Action item: Only the lines below starting at the one containing "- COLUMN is" and ending at the one containing "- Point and" belong in the answer, each copied exactly.

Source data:
◆ ◆ ◆ ◆ ◆ ◆ ◆

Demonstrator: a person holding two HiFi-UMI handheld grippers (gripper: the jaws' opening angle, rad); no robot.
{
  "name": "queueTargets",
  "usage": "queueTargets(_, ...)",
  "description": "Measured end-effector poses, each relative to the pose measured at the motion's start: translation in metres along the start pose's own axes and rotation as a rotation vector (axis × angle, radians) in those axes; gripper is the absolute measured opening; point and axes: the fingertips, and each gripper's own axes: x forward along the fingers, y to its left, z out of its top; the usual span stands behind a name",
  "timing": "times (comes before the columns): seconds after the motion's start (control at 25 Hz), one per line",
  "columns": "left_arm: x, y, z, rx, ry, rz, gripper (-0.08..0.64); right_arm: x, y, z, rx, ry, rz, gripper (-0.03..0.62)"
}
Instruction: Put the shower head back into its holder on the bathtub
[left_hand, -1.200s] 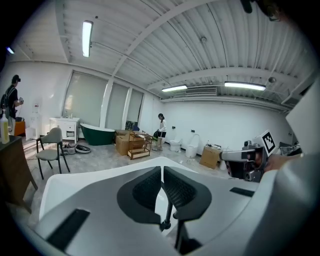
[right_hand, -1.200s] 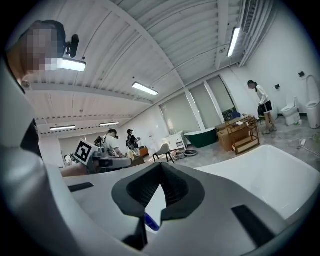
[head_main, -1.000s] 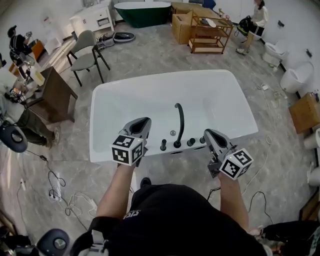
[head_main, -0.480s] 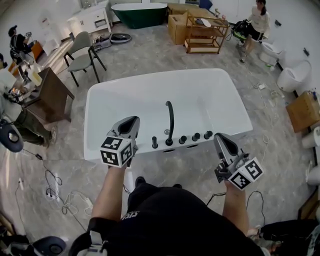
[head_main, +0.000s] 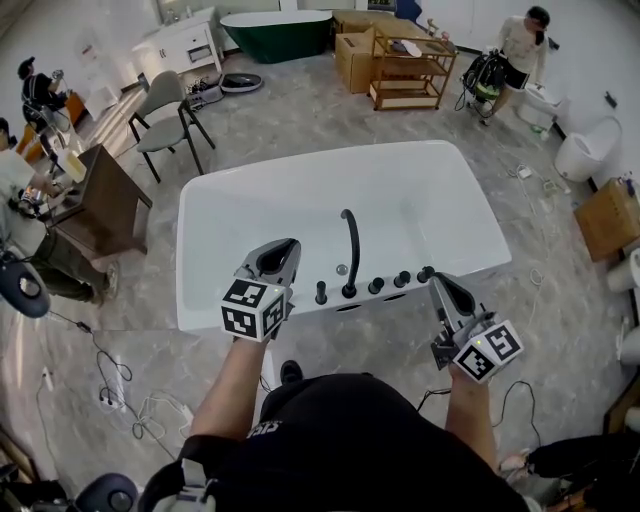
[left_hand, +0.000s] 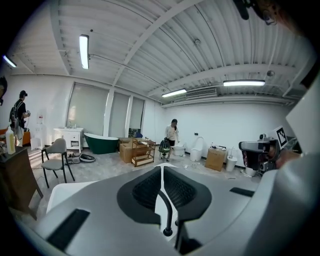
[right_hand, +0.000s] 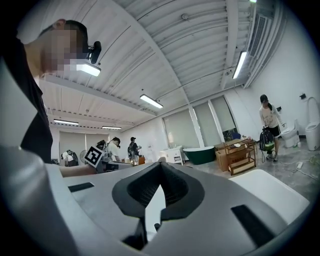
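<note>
Left claw (head_main: 281, 250): closed, empty, at white bathtub (head_main: 300, 200) near rim. Right claw (head_main: 441, 284): closed, empty, near black knobs (head_main: 388, 283).

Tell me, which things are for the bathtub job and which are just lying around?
For the job:
white tub
spout and knobs on its rim
left gripper and right gripper, both shut and empty
I can't pick out the shower head for sure.

Just lying about:
chair
green tub
cart
box
toilet
cables
</note>
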Motion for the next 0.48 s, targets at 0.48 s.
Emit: queueTargets(0.48,0.003,0.003,-0.001,0.016,-0.014,-0.036,0.029,0.033,0.014,-0.009,0.0,-0.005,0.009,0.012)
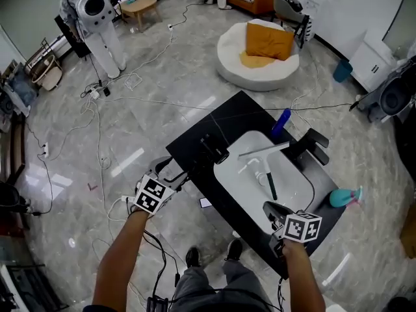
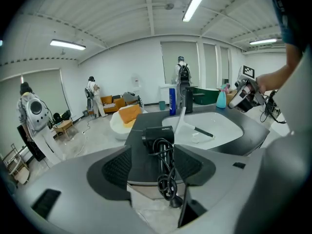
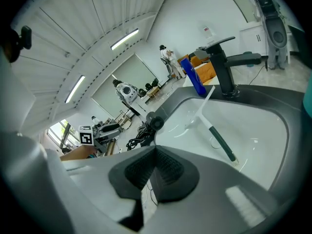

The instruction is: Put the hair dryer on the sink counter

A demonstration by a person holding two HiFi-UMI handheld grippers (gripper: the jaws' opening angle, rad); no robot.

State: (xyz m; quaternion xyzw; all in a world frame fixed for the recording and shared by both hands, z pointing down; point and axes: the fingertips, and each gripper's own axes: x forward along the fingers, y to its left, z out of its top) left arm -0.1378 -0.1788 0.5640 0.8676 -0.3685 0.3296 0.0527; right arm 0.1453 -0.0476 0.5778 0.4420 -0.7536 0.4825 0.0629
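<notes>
Jaws on my left gripper (image 2: 153,168) are standing wide apart, gripping nothing. The dryer (image 1: 213,149) is lying on the worktop (image 1: 190,140) beside the sink (image 1: 294,188). Right gripper (image 3: 153,173) jaws are pressing together, empty. I'm judging placement done; only backing off remains.

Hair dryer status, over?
Left gripper jaws open, aimed at hair dryer, no grip. Right gripper jaws shut, empty. Hair dryer flat on counter beside sink, cord hanging off the edge. Nothing blocking.
</notes>
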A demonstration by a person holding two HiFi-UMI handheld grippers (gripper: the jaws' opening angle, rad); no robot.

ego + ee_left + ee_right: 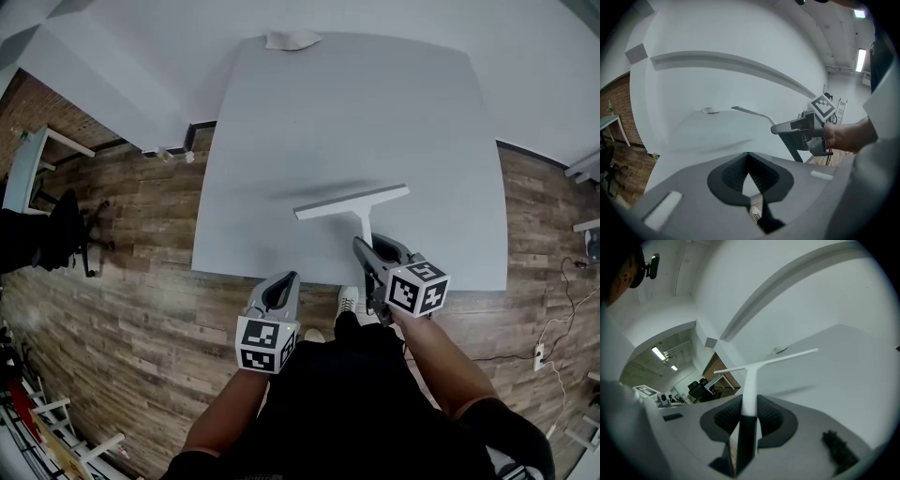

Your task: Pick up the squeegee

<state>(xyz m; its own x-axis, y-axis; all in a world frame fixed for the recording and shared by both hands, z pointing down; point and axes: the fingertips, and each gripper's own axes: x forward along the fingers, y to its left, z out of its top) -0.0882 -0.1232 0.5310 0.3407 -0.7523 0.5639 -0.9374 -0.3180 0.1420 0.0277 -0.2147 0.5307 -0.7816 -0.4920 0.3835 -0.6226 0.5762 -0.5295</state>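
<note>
The squeegee (352,202) is white, with a long blade and a handle that goes black at its lower end. It hangs above the white table (281,141) and casts a shadow on it. My right gripper (371,247) is shut on the handle near the table's front edge. In the right gripper view the handle of the squeegee (750,380) stands between the pads of the right gripper (749,404). My left gripper (280,283) is at the front edge, left of the squeegee, shut and holding nothing. The left gripper view shows its own shut tips (748,154), the squeegee (751,111) and the right gripper (788,127).
A crumpled white cloth (292,39) lies at the table's far edge. A black office chair (66,234) and a white desk (28,164) stand on the wooden floor at left. A cable and a socket (539,356) lie on the floor at right.
</note>
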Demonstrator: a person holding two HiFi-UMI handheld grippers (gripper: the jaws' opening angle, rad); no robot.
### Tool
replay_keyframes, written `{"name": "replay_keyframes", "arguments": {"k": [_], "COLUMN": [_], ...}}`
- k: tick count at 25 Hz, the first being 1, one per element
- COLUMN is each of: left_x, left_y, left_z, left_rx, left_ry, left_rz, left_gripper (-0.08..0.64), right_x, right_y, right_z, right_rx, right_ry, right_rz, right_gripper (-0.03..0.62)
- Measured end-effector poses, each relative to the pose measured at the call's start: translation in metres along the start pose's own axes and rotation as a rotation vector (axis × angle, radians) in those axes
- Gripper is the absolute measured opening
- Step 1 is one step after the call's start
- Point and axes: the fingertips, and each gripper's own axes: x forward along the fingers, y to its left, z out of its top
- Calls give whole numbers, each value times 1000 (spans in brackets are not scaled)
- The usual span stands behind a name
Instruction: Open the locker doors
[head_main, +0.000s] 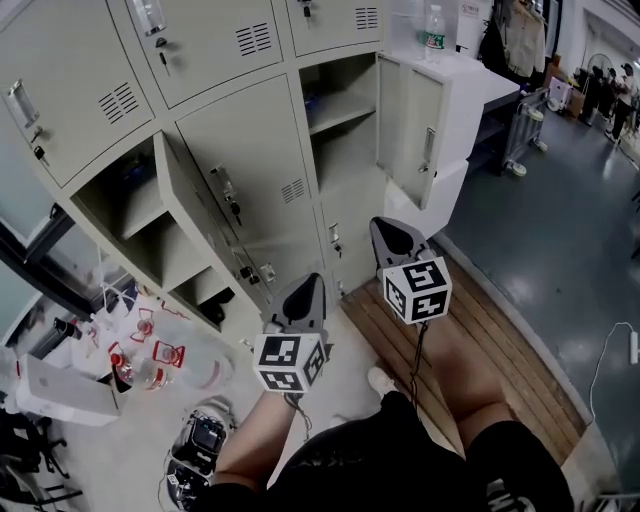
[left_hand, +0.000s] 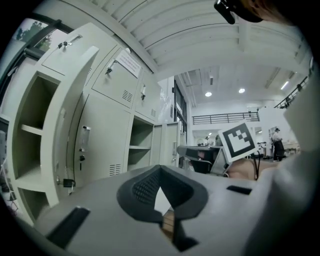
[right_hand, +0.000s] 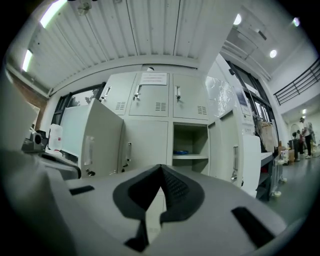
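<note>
A bank of beige lockers (head_main: 255, 150) fills the upper left of the head view. Two middle-row doors stand open: the left one (head_main: 205, 220) swung out edge-on, and the right one (head_main: 410, 130) beside its shelved compartment (head_main: 340, 110). The door between them (right_hand: 145, 145) is closed, as is the top row. My left gripper (head_main: 308, 290) hangs low in front of the bottom lockers, shut and empty. To its right my right gripper (head_main: 395, 235) is also shut on nothing. Neither touches a door. In the gripper views the left gripper (left_hand: 160, 170) and right gripper (right_hand: 161, 169) face the lockers.
A water bottle (head_main: 433, 30) stands on a white cabinet right of the lockers. Bottles and bags (head_main: 150, 360) litter the floor at the left, with camera gear (head_main: 200, 440) nearer me. A wooden slatted platform (head_main: 470, 330) lies underfoot. People (head_main: 610, 90) stand far right.
</note>
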Motion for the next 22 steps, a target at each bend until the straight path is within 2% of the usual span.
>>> {"name": "replay_keyframes", "arguments": {"k": [5,10,16,22], "left_x": [-31,-49,-64,-86], "left_y": [-5,-20,-50,-96], "left_z": [-2,0,3,-2], "left_rx": [9,17,5,-28], "left_ry": [6,-1,-23,-40], "left_rz": [36,83,163,249], "left_gripper": [-2,-2,-2,-2], "right_x": [-19,-39,-78,-137], "right_y": [31,42,40,26], "right_z": [5,13,17,6], "right_rx": [-1,-4,-6,-13], "right_ry": [-12,-31,-38,-12], "right_rz": [52,102,164,224], "right_gripper": [0,0,0,0]}}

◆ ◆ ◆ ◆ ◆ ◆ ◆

Exercise response:
- COLUMN is each of: left_x, left_y, left_z, left_rx, left_ry, left_rz, left_gripper (-0.08..0.64), right_x, right_y, right_z, right_rx, right_ry, right_rz, right_gripper (-0.03..0.62)
- Measured end-effector poses, each relative to the pose measured at the call's start: translation in metres along the start pose's own axes and rotation as a rotation vector (axis × angle, radians) in those axes
- Gripper is the absolute measured opening
- Step 1 is one step after the call's start
- Point and axes: the fingertips, and each gripper's own axes: x forward along the fingers, y to its left, z out of its top

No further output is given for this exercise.